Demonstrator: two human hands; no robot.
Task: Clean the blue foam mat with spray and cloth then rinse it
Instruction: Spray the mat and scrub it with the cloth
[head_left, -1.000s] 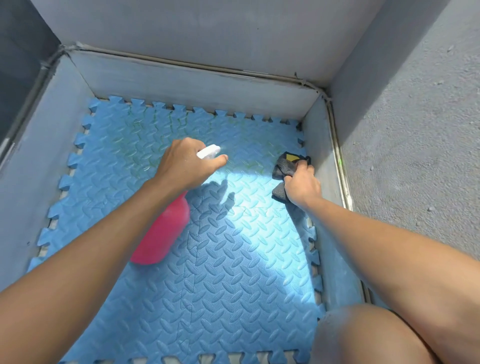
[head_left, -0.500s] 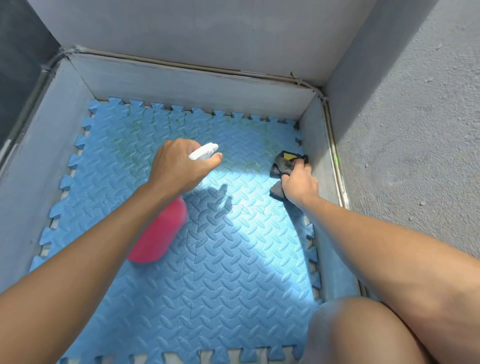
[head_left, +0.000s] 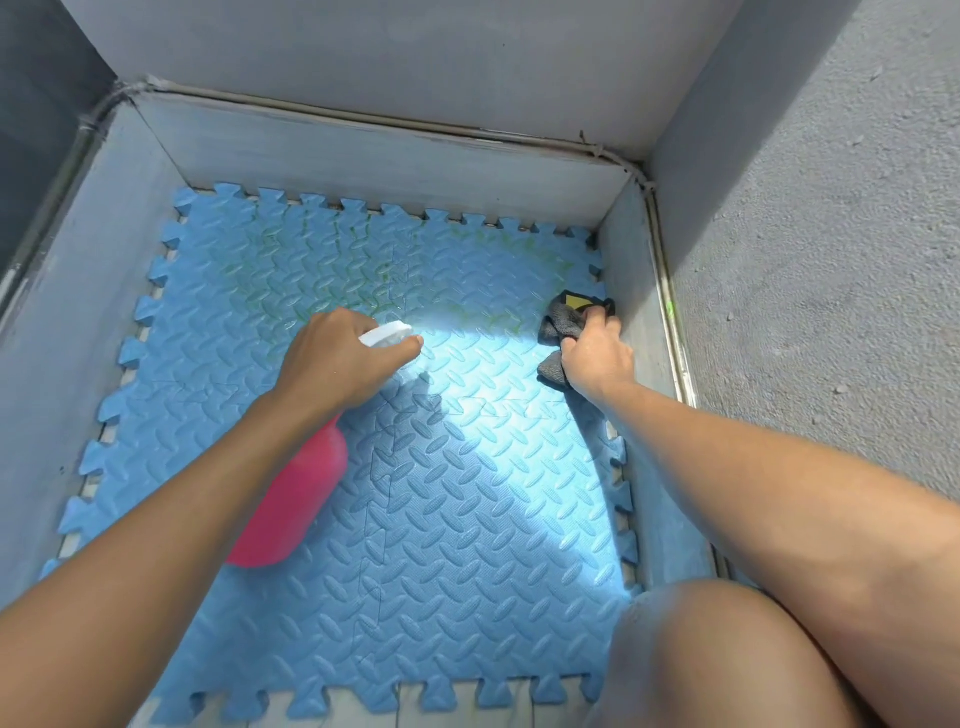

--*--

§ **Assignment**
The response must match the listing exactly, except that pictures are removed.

§ **Exercise response**
Demonstrator: two human hands; no robot.
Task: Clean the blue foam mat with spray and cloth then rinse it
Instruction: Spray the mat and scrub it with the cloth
[head_left, -1.000s] 
[head_left, -0.500s] 
[head_left, +0.000s] 

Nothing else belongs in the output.